## How to complete this task
Write out each line from the data below that includes the word "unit".
(Data extracts)
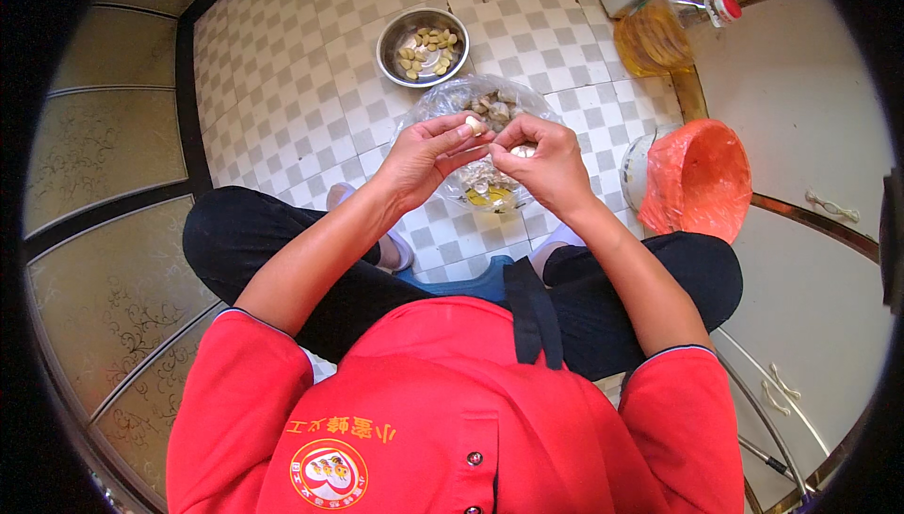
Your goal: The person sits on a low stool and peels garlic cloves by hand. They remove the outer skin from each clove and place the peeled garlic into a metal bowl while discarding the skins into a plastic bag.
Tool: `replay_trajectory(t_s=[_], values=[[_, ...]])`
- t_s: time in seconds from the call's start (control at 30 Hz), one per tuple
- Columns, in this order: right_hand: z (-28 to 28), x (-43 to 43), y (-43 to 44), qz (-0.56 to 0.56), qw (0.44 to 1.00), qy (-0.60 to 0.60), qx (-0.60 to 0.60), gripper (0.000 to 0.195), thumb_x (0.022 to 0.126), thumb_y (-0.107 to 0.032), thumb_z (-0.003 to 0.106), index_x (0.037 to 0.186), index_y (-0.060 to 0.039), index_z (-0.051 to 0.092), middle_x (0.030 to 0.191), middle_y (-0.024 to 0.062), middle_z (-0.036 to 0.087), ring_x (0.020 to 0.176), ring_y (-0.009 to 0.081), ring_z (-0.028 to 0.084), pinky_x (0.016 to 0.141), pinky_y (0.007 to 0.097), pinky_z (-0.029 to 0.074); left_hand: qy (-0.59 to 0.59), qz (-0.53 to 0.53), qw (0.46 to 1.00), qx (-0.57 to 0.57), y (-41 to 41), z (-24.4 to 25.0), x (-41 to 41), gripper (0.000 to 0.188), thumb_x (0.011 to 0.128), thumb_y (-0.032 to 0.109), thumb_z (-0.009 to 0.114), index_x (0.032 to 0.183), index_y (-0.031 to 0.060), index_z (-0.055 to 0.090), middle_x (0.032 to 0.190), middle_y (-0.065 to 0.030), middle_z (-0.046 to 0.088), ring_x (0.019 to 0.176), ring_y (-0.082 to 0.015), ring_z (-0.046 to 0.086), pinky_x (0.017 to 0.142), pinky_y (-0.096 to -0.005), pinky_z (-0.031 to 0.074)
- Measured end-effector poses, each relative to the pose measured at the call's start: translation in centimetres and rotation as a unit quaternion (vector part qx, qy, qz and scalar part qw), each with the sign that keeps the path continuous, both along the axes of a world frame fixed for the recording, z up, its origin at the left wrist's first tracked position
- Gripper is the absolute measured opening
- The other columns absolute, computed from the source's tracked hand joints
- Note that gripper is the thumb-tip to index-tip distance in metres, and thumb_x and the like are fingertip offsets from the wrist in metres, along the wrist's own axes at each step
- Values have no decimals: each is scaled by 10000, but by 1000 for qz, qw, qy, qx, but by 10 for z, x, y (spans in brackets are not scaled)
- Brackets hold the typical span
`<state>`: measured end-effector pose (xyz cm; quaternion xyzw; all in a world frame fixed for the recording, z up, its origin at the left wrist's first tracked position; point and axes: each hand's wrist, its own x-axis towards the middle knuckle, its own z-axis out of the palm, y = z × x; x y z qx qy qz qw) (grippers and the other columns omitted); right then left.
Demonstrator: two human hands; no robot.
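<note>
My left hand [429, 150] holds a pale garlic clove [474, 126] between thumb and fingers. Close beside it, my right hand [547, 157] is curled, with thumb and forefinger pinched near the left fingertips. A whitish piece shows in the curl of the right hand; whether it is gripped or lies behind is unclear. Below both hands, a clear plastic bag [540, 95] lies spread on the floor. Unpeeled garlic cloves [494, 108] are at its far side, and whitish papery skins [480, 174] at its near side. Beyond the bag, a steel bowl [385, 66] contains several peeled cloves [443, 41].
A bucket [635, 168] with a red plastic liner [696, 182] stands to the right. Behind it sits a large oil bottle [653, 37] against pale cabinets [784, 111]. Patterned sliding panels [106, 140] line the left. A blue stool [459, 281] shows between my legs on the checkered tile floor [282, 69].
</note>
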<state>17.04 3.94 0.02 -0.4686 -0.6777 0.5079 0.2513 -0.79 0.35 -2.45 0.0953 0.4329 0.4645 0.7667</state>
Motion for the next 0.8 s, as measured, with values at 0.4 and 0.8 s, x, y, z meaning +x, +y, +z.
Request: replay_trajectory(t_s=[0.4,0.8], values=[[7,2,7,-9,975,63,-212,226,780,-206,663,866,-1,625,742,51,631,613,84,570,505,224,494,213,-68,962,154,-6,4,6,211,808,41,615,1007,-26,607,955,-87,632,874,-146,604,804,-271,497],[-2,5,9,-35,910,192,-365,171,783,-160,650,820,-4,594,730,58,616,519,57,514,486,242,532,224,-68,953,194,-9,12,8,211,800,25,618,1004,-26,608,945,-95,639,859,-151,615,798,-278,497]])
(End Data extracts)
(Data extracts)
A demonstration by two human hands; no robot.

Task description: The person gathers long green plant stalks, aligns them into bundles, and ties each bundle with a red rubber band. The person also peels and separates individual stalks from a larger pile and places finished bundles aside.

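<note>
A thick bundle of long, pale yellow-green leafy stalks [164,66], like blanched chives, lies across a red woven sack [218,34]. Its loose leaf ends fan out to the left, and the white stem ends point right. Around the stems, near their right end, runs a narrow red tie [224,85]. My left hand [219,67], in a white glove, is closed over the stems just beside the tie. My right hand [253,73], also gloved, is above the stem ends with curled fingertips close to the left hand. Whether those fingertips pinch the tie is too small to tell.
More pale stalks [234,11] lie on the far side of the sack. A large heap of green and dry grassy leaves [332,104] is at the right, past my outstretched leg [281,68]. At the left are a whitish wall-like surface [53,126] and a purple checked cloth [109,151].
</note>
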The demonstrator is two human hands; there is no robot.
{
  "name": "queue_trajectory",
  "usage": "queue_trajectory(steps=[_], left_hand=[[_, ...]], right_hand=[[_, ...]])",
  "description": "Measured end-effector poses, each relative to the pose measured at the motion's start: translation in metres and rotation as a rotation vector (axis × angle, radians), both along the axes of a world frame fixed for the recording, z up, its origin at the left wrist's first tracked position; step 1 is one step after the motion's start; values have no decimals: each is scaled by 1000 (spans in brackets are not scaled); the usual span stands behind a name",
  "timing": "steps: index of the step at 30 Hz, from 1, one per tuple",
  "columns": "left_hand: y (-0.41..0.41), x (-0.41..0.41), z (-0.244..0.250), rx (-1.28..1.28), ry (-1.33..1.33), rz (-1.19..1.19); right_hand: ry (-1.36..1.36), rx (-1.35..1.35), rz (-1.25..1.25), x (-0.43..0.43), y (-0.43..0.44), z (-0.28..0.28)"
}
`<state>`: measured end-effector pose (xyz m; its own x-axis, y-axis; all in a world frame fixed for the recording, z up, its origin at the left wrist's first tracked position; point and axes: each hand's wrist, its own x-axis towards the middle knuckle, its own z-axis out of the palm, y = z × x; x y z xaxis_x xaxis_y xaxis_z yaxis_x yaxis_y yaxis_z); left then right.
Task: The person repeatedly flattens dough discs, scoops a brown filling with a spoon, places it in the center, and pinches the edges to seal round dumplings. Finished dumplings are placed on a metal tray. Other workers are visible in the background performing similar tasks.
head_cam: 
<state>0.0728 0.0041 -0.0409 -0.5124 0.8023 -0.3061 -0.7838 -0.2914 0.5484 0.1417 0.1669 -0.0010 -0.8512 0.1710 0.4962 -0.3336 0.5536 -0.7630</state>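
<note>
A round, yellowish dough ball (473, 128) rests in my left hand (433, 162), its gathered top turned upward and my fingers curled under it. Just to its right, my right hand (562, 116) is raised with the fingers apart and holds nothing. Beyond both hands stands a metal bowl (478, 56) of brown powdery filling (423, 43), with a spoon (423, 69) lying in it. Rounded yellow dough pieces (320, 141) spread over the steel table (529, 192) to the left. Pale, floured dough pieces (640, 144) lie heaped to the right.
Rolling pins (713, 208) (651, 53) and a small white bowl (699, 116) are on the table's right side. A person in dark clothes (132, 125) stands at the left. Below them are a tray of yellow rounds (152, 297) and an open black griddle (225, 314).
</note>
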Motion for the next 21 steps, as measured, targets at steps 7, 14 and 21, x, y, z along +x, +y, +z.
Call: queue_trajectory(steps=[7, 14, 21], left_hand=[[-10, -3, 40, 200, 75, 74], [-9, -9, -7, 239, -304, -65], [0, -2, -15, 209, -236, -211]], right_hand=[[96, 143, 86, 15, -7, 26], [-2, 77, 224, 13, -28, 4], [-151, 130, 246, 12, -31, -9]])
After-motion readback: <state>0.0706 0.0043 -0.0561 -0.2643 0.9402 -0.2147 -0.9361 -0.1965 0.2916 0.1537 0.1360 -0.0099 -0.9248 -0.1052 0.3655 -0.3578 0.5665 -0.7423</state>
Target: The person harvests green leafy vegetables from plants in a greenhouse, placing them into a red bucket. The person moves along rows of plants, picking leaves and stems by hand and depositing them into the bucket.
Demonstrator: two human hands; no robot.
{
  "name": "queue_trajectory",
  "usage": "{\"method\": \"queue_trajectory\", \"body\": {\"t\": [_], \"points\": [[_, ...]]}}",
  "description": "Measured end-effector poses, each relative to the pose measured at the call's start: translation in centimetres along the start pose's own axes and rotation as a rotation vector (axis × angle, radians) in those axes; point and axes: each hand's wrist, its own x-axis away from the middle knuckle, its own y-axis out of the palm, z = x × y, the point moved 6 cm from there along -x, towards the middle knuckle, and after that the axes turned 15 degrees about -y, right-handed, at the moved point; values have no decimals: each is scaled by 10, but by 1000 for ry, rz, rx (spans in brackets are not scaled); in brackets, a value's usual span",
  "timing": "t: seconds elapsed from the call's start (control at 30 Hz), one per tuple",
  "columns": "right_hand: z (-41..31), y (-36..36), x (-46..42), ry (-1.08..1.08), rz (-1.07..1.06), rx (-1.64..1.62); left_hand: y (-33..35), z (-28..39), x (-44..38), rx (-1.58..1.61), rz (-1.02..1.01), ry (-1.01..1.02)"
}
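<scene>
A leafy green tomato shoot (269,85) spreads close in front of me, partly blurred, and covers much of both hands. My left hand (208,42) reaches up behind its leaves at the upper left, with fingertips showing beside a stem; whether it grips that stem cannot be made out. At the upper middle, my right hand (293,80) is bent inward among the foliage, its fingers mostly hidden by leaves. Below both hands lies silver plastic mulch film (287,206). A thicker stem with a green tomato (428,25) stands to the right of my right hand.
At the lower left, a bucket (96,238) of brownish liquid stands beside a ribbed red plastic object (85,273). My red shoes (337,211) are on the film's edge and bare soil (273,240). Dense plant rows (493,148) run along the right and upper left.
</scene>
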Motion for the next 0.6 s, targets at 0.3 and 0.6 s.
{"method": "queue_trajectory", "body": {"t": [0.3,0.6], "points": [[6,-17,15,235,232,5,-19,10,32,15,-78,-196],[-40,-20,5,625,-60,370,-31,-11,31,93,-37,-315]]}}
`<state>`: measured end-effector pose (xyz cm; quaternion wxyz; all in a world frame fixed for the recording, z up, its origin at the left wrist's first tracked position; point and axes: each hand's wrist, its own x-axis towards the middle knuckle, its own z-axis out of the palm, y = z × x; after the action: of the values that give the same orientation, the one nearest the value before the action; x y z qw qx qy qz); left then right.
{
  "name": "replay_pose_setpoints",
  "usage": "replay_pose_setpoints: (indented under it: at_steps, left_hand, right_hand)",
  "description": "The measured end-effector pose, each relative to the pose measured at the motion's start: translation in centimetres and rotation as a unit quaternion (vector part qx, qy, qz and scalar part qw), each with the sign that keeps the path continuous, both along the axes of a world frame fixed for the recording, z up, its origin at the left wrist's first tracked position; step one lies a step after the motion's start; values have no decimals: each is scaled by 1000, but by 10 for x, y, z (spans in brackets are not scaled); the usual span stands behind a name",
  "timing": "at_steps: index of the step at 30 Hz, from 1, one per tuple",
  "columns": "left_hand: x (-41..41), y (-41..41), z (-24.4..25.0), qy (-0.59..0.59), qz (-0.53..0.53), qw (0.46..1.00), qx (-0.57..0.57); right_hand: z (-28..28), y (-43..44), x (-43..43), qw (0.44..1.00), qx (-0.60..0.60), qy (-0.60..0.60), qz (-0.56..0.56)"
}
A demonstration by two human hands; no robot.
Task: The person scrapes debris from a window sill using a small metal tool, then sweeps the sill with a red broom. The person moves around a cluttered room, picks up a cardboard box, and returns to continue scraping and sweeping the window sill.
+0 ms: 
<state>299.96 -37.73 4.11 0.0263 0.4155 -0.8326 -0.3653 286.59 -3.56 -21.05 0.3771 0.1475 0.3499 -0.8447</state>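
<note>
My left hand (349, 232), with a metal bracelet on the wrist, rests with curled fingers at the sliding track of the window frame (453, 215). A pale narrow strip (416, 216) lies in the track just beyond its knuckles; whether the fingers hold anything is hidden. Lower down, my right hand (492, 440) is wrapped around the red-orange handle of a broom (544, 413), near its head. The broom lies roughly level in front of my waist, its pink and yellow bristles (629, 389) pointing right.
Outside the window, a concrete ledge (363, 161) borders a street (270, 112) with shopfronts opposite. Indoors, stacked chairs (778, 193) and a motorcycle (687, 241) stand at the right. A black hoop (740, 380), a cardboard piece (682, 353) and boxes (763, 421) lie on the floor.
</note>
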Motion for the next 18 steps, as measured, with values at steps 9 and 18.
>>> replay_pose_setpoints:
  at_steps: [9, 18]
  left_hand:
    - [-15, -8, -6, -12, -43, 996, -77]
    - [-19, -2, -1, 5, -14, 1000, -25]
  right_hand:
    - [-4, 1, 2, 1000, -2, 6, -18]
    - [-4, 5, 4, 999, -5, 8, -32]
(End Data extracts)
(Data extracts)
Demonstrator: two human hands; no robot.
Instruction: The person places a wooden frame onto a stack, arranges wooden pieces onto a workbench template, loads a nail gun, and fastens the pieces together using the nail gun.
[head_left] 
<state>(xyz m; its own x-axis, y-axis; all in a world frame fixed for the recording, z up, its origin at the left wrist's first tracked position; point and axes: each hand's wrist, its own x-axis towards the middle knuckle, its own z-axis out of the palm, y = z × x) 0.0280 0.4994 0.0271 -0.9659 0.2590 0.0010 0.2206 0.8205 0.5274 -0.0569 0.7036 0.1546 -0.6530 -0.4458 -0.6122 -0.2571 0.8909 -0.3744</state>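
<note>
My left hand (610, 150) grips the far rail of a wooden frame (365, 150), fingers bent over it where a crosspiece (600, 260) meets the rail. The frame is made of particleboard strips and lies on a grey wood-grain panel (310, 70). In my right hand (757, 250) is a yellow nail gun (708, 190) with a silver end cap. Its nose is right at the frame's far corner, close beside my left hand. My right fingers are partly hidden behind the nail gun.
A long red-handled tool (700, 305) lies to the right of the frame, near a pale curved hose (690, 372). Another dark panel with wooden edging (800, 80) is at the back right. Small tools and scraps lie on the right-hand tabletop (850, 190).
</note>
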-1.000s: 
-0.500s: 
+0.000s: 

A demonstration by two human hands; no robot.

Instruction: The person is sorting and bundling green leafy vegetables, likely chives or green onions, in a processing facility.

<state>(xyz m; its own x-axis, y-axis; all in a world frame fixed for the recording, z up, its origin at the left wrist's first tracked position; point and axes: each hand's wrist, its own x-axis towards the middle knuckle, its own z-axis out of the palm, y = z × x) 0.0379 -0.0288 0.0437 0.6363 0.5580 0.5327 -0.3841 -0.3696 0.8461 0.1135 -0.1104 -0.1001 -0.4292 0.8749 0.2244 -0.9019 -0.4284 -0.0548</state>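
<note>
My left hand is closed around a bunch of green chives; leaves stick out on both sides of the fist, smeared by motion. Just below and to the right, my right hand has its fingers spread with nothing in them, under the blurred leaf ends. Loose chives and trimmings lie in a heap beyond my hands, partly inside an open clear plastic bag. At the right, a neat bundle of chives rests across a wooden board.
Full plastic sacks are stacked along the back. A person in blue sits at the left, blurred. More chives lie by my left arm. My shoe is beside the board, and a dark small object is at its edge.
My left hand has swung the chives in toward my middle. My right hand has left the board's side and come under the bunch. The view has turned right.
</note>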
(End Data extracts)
## Problem solution
- Measured end-effector poses, each relative to the pose measured at the call's start: translation in centimetres and rotation as a unit quaternion (vector part qx, qy, qz and scalar part qw), each with the sign that keeps the path continuous, both along the axes of a world frame fixed for the recording, z up, its origin at the left wrist's first tracked position
  "description": "The measured end-effector pose, each relative to the pose measured at the motion's start: translation in centimetres and rotation as a unit quaternion (vector part qx, qy, qz and scalar part qw), each with the sign that keeps the path continuous, both along the axes of a world frame fixed for the recording, z up, its origin at the left wrist's first tracked position; step one lies a step after the motion's start; values have no decimals: each is scaled by 1000, but by 10 for x, y, z (spans in brackets are not scaled); the usual span stands behind a name",

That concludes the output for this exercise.